_Task details_
Would you write out all of the data exactly as it appears below?

_Dataset section_
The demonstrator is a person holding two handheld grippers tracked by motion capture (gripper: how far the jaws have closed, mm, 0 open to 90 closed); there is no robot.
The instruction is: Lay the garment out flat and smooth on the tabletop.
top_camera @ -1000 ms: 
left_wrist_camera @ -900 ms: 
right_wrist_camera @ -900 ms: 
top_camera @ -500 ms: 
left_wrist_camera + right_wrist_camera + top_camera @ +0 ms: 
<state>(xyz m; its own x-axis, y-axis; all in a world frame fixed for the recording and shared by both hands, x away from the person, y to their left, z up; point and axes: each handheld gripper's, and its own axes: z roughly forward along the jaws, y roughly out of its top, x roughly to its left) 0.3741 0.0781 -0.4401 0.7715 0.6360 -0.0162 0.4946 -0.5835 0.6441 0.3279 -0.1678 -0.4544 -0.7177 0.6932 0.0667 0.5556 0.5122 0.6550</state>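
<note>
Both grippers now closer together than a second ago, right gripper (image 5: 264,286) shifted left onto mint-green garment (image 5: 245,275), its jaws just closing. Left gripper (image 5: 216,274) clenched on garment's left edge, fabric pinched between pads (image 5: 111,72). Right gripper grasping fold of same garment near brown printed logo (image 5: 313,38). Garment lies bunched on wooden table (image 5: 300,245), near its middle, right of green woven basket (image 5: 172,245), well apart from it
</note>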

_Completed exercise_
The demonstrator is a person holding two handheld grippers tracked by motion capture (gripper: how far the jaws have closed, mm, 0 open to 90 closed); there is no robot.
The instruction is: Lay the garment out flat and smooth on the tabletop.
top_camera @ -1000 ms: 
left_wrist_camera @ -900 ms: 
right_wrist_camera @ -900 ms: 
top_camera @ -500 ms: 
left_wrist_camera + right_wrist_camera + top_camera @ +0 ms: 
<state>(xyz m; its own x-axis, y-axis; all in a world frame fixed for the recording and shared by both hands, x away from the person, y to their left, z up; point and axes: each handheld gripper's, and its own axes: z roughly forward along the jaws, y roughly out of its top, x roughly to its left) 0.3741 0.0781 -0.4401 0.7715 0.6360 -0.0162 0.4946 -0.5835 0.6441 0.3279 -0.1678 -0.4544 -0.7177 0.6932 0.0667 0.5556 0.5122 0.6550</state>
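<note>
Both grippers now closer together than a second ago, right gripper (image 5: 264,286) shifted left onto mint-green garment (image 5: 245,275), its jaws just closing. Left gripper (image 5: 216,274) clenched on garment's left edge, fabric pinched between pads (image 5: 111,72). Right gripper grasping fold of same garment near brown printed logo (image 5: 313,38). Garment lies bunched on wooden table (image 5: 300,245), near its middle, right of green woven basket (image 5: 172,245), well apart from it
</note>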

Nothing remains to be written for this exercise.